## TASK INSTRUCTIONS
What you print must match the data line for line.

## RAW DATA
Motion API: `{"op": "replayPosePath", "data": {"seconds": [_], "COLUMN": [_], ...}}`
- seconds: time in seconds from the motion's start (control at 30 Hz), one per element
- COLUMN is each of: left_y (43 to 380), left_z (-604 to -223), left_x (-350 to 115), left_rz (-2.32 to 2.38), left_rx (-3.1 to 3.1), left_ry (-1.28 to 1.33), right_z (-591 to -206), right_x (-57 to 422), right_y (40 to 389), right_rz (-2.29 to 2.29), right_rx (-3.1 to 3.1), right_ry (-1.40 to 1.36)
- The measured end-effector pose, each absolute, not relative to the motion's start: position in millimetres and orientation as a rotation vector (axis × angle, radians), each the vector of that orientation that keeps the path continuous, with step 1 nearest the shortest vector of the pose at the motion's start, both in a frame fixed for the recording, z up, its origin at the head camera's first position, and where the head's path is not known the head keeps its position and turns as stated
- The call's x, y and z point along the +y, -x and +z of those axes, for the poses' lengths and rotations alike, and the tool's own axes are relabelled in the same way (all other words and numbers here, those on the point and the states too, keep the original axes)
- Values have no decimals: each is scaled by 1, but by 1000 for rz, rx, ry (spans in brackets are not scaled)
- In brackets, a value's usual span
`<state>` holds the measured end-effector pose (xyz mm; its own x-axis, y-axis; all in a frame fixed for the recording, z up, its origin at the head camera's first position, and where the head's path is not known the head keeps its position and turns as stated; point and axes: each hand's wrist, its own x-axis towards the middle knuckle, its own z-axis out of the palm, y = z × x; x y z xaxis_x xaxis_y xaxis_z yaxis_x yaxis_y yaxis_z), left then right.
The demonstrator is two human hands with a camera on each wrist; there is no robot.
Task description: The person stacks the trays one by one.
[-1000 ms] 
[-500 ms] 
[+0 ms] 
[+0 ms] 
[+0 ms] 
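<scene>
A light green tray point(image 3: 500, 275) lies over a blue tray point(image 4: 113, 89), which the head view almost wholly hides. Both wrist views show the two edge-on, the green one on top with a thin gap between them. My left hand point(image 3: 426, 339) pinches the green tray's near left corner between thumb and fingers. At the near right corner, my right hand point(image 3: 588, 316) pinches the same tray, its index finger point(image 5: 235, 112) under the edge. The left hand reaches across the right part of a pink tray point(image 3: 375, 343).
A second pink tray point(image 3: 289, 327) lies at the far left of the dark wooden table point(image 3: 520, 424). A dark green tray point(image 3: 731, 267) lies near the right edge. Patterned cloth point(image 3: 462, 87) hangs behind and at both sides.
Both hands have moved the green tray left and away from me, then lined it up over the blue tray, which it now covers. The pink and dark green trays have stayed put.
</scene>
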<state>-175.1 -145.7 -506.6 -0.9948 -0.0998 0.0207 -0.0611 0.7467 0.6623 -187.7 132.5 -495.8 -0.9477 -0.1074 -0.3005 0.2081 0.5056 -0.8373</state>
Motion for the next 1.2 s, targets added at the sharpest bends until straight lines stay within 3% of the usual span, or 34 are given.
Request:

## ANSWER BOX
Motion API: `{"op": "replayPosePath", "data": {"seconds": [_], "COLUMN": [_], ...}}`
- seconds: time in seconds from the motion's start (control at 30 Hz), one per element
- COLUMN is each of: left_y (43 to 380), left_z (-604 to -223), left_x (-350 to 115), left_rz (-2.32 to 2.38), left_rx (-3.1 to 3.1), left_ry (-1.28 to 1.33), right_z (-591 to -206), right_x (-57 to 422), right_y (40 to 389), right_rz (-2.29 to 2.29), right_rx (-3.1 to 3.1), right_ry (-1.40 to 1.36)
- The measured end-effector pose, each absolute, not relative to the motion's start: position in millimetres and orientation as a rotation vector (axis × angle, radians), each the vector of that orientation that keeps the path continuous, with step 1 nearest the shortest vector of the pose at the motion's start, both in a frame fixed for the recording, z up, its origin at the head camera's first position, and where the head's path is not known the head keeps its position and turns as stated
- The call's x, y and z point along the +y, -x and +z of those axes, for the poses' lengths and rotations alike, and the tool's own axes are relabelled in the same way (all other words and numbers here, those on the point and the states too, keep the original axes)
- Values have no decimals: each is scaled by 1, but by 1000 for rz, rx, ry (spans in brackets are not scaled)
- In brackets, a value's usual span
`<state>` holds the measured end-effector pose (xyz mm; its own x-axis, y-axis; all in a frame fixed for the recording, z up, its origin at the head camera's first position, and where the head's path is not known the head keeps its position and turns as stated; point and axes: each hand's wrist, its own x-axis towards the middle knuckle, its own z-axis out of the palm, y = z × x; x y z xaxis_x xaxis_y xaxis_z yaxis_x yaxis_y yaxis_z), left then right.
The demonstrator is two human hands with a camera on each wrist; there is no robot.
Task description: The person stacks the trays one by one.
[-1000 ms] 
[-500 ms] 
[+0 ms] 
[+0 ms] 
[+0 ms] 
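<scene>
A light green tray point(image 3: 500, 275) lies over a blue tray point(image 4: 113, 89), which the head view almost wholly hides. Both wrist views show the two edge-on, the green one on top with a thin gap between them. My left hand point(image 3: 426, 339) pinches the green tray's near left corner between thumb and fingers. At the near right corner, my right hand point(image 3: 588, 316) pinches the same tray, its index finger point(image 5: 235, 112) under the edge. The left hand reaches across the right part of a pink tray point(image 3: 375, 343).
A second pink tray point(image 3: 289, 327) lies at the far left of the dark wooden table point(image 3: 520, 424). A dark green tray point(image 3: 731, 267) lies near the right edge. Patterned cloth point(image 3: 462, 87) hangs behind and at both sides.
Both hands have moved the green tray left and away from me, then lined it up over the blue tray, which it now covers. The pink and dark green trays have stayed put.
</scene>
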<state>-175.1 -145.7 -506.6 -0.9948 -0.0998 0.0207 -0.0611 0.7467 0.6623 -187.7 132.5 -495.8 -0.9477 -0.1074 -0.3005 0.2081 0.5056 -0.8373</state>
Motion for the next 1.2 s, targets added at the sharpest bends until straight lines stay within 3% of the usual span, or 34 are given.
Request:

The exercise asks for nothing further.